En plus, le DCI renseigne que si les industriels avaient appliqué la vérité des prix, comme le demandent certains éleveurs, ce serait encore ‘’plus cher’’. ‘’Ils auraient appliqué 35 % de hausse à la place des 10 %. Parce que les prix ont augmenté de 35 %. Mais les industriels se sont concertés pour le ramener à une proportion acceptable. Ils ont juste mis 10 % de plus sur les deux spéculations. Ce qui donne le sac de 50 kg d’aliment de volaille 1 500 F CFA (de plus) et sur celui de 40 kg d’aliment de bétail, ils ont mis 750 F CFA. Or, pour le prix de l’intrant majeur, le sac de maïs qui coûtait 7 500 F s’échange à 10 000 F CFA. Ce sont des choses qui sont palpables. On ne peut pas dire que la hausse ne se justifie pas. En ce qui concerne au ministère du Commerce, ce produit est en vente libre. On ne peut encadrer que la disponibilité et qu’il y ait un flux vraiment accessible’’, souligne notre interlocuteur.
Mais aujourd’hui, M. Diallo reconnait que si l’Etat veut protéger l’industrie locale, il va falloir qu’il mette aussi des barrières, un dispositif qui puisse permettre à l’aviculture locale de s’en sortir. Pour cela, il estime qu’il faudrait que le pays soit autosuffisant en intrants, c’est-à-dire en maïs.

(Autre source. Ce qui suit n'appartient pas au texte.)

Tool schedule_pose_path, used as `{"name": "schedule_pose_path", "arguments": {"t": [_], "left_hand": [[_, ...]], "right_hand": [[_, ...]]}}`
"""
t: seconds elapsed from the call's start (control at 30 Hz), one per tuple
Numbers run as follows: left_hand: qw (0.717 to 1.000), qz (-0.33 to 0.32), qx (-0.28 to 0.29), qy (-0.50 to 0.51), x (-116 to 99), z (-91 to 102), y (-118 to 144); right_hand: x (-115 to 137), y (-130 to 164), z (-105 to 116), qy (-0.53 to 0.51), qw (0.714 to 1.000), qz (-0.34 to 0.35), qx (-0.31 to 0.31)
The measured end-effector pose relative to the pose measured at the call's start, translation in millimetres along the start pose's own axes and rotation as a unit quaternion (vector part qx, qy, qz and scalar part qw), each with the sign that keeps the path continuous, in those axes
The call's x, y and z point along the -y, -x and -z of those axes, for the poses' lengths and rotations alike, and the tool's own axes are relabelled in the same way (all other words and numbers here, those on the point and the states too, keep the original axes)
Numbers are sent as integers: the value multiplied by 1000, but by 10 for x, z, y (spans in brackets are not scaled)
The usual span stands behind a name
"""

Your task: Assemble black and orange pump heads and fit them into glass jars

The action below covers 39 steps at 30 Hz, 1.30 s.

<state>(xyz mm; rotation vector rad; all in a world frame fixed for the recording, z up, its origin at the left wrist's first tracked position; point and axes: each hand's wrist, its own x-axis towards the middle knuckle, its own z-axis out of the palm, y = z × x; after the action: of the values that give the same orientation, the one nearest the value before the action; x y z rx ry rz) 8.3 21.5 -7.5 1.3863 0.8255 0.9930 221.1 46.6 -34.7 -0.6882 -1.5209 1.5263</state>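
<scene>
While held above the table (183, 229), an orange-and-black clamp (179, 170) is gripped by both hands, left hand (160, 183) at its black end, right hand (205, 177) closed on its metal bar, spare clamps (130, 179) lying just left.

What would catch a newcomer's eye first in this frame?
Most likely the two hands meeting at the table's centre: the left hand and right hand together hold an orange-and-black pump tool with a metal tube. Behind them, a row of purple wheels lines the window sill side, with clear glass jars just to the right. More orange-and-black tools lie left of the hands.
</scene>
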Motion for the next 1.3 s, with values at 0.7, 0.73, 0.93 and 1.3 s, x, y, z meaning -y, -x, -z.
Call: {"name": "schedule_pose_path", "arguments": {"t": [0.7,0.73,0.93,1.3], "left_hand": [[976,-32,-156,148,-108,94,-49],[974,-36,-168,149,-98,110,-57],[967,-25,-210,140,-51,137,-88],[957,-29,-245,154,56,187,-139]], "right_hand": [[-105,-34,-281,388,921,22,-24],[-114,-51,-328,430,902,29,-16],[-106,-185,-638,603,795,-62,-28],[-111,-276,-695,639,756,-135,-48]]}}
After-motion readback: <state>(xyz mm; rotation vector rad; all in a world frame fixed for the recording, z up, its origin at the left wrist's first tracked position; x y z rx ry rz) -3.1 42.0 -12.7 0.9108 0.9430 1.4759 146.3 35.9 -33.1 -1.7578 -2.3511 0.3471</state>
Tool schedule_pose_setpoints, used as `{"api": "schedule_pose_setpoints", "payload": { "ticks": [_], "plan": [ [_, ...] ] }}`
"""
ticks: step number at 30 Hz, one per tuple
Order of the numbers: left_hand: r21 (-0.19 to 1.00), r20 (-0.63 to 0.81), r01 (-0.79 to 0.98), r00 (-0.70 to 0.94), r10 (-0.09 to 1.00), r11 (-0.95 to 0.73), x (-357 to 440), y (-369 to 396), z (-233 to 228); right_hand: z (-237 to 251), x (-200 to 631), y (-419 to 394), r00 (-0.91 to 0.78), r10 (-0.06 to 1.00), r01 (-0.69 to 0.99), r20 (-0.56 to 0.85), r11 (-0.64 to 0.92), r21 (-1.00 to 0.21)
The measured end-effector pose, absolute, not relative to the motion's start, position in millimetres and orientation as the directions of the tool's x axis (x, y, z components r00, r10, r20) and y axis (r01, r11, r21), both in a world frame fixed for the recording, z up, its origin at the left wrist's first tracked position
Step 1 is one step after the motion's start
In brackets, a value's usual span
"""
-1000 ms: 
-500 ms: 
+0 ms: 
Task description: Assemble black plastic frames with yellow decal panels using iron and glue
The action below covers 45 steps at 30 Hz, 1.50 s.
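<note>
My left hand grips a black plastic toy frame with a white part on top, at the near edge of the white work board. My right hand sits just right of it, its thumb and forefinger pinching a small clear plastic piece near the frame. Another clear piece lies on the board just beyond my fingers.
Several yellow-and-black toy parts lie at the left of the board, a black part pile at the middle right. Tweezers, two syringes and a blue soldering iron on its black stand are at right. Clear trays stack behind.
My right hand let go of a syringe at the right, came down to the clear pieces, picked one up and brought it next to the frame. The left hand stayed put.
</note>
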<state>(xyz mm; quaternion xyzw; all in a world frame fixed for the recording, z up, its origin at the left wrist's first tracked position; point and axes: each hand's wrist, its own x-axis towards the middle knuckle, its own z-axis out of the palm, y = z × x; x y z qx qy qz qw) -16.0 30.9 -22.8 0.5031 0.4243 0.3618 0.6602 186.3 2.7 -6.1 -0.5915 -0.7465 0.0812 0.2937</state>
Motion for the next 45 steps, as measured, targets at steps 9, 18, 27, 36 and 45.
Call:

‘’La solution, c’est de développer davantage la culture du maïs pour être autosuffisant et compétitif. Et non pas asseoir une politique de fixation de prix à l’import, alors que nous n’avons pas la maitrise du marché mondial. On a beau vouloir mettre une barrière ou fixer un prix, mais si on ne maitrise pas en Argentine, cela ne va pas régler la situation. Ce n’est pas nous qui fixons les prix. L’Argentine reste le fournisseur majeur de maïs du Sénégal. C’est le pays le plus compétitif. Si les gens veulent aller ailleurs, en Russie, c’est encore plus cher’’, relève le DCI.